** Exercise **
The listing below has to be output exactly as given, less its pictures.

** Recorded information **
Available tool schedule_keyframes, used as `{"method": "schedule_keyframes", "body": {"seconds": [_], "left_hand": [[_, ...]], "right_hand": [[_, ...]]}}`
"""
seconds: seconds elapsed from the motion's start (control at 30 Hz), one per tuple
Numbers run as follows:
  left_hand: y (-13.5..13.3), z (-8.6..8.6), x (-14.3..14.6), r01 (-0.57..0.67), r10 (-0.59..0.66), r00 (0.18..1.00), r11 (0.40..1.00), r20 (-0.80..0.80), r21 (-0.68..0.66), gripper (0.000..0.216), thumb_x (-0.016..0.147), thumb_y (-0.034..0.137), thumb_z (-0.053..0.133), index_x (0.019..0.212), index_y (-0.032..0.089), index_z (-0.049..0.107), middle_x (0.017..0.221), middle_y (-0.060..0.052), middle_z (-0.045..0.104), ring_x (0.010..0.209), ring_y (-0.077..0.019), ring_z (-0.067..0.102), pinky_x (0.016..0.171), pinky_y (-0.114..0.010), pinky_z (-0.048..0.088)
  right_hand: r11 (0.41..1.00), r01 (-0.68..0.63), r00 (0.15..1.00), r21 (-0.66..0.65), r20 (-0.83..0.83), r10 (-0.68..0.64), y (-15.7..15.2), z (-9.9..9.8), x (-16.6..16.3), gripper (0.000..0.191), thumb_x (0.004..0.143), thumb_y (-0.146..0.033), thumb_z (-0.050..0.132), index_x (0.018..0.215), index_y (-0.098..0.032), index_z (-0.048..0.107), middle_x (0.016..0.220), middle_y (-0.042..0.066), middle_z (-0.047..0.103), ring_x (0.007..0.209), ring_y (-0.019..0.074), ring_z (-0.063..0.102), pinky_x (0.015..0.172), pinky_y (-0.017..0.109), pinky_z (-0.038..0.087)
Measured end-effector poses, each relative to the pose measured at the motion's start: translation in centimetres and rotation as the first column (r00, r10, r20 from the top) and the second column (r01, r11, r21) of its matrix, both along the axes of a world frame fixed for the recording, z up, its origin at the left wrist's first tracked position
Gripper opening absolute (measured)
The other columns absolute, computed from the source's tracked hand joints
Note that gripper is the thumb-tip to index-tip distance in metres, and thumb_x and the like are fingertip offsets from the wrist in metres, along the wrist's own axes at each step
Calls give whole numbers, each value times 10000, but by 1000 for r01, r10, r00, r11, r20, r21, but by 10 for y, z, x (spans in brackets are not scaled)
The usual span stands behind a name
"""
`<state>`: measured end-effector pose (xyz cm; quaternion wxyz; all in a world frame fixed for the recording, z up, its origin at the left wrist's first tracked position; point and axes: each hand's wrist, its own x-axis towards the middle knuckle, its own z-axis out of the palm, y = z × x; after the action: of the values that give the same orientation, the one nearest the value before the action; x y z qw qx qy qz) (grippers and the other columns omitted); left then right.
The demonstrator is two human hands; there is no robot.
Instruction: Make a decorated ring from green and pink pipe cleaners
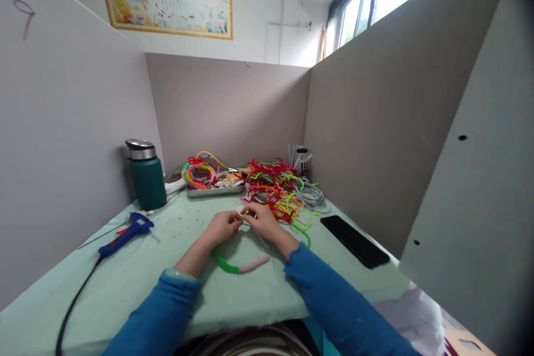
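My left hand [224, 225] and my right hand [262, 219] meet at the middle of the pale green table [137, 278], fingers pinched together on a small pale piece that I cannot make out. Just below them lies a curved hoop [237, 265], green on the left and wrapped in pink fuzzy wire on the right. Both arms wear blue sleeves.
A heap of coloured pipe cleaners [277, 186] lies behind my hands, beside a metal tray [213, 189] holding bright hoops. A green flask [146, 175] stands at the left, a blue glue gun [127, 232] with its cable nearer, a black phone [354, 240] at the right. Grey partitions enclose the desk.
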<state>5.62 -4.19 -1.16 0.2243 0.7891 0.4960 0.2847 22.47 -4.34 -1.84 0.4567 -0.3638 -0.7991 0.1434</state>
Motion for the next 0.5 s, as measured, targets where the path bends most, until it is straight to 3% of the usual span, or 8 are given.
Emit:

** Solution for this problem **
Available tool schedule_keyframes, used as `{"method": "schedule_keyframes", "body": {"seconds": [_], "left_hand": [[_, ...]], "right_hand": [[_, ...]]}}`
"""
seconds: seconds elapsed from the motion's start (control at 30 Hz), one per tuple
Numbers run as follows:
  left_hand: y (-13.5..13.3), z (-8.6..8.6), x (-14.3..14.6), r01 (-0.57..0.67), r10 (-0.59..0.66), r00 (0.18..1.00), r11 (0.40..1.00), r20 (-0.80..0.80), r21 (-0.68..0.66), gripper (0.000..0.216), thumb_x (-0.016..0.147), thumb_y (-0.034..0.137), thumb_z (-0.053..0.133), index_x (0.019..0.212), index_y (-0.032..0.089), index_z (-0.049..0.107), middle_x (0.017..0.221), middle_y (-0.060..0.052), middle_z (-0.045..0.104), ring_x (0.010..0.209), ring_y (-0.077..0.019), ring_z (-0.067..0.102), pinky_x (0.016..0.171), pinky_y (-0.114..0.010), pinky_z (-0.048..0.088)
  right_hand: r11 (0.41..1.00), r01 (-0.68..0.63), r00 (0.15..1.00), r21 (-0.66..0.65), r20 (-0.83..0.83), r10 (-0.68..0.64), y (-15.7..15.2), z (-9.9..9.8), x (-16.6..16.3), gripper (0.000..0.191), thumb_x (0.004..0.143), thumb_y (-0.146..0.033), thumb_z (-0.050..0.132), index_x (0.018..0.215), index_y (-0.098..0.032), index_z (-0.048..0.107), middle_x (0.016..0.220), middle_y (-0.042..0.066), middle_z (-0.047..0.103), ring_x (0.007..0.209), ring_y (-0.019..0.074), ring_z (-0.063..0.102), pinky_x (0.015..0.172), pinky_y (-0.017..0.109), pinky_z (-0.038..0.087)
Measured end-effector poses, each relative to the pose measured at the motion's start: translation in centimetres and rotation as the first column (r00, r10, r20 from the top) and the second column (r01, r11, r21) of its matrix, both along the axes of a world frame fixed for the recording, z up, its origin at the left wrist's first tracked position
Gripper opening absolute (measured)
The other columns absolute, computed from the source's tracked hand joints
Note that gripper is the thumb-tip to index-tip distance in metres, and thumb_x and the like are fingertip offsets from the wrist in metres, along the wrist's own axes at each step
Calls give whole numbers, each value times 10000, but by 1000 for r01, r10, r00, r11, r20, r21, but by 10 for y, z, x (spans in brackets are not scaled)
The usual span stands behind a name
"""
`<state>`: measured end-effector pose (xyz cm; quaternion wxyz; all in a world frame fixed for the recording, z up, its origin at the left wrist's first tracked position; point and axes: each hand's wrist, its own x-axis towards the middle knuckle, its own z-axis out of the palm, y = z × x; after the action: of the values that give the same orientation, the one nearest the value before the action; x y z qw qx qy qz) (grippers and the other columns omitted); left then right.
The demonstrator is two human hands; there is no robot.
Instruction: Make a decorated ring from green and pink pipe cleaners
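My left hand [224, 225] and my right hand [262, 219] meet at the middle of the pale green table [137, 278], fingers pinched together on a small pale piece that I cannot make out. Just below them lies a curved hoop [237, 265], green on the left and wrapped in pink fuzzy wire on the right. Both arms wear blue sleeves.
A heap of coloured pipe cleaners [277, 186] lies behind my hands, beside a metal tray [213, 189] holding bright hoops. A green flask [146, 175] stands at the left, a blue glue gun [127, 232] with its cable nearer, a black phone [354, 240] at the right. Grey partitions enclose the desk.
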<state>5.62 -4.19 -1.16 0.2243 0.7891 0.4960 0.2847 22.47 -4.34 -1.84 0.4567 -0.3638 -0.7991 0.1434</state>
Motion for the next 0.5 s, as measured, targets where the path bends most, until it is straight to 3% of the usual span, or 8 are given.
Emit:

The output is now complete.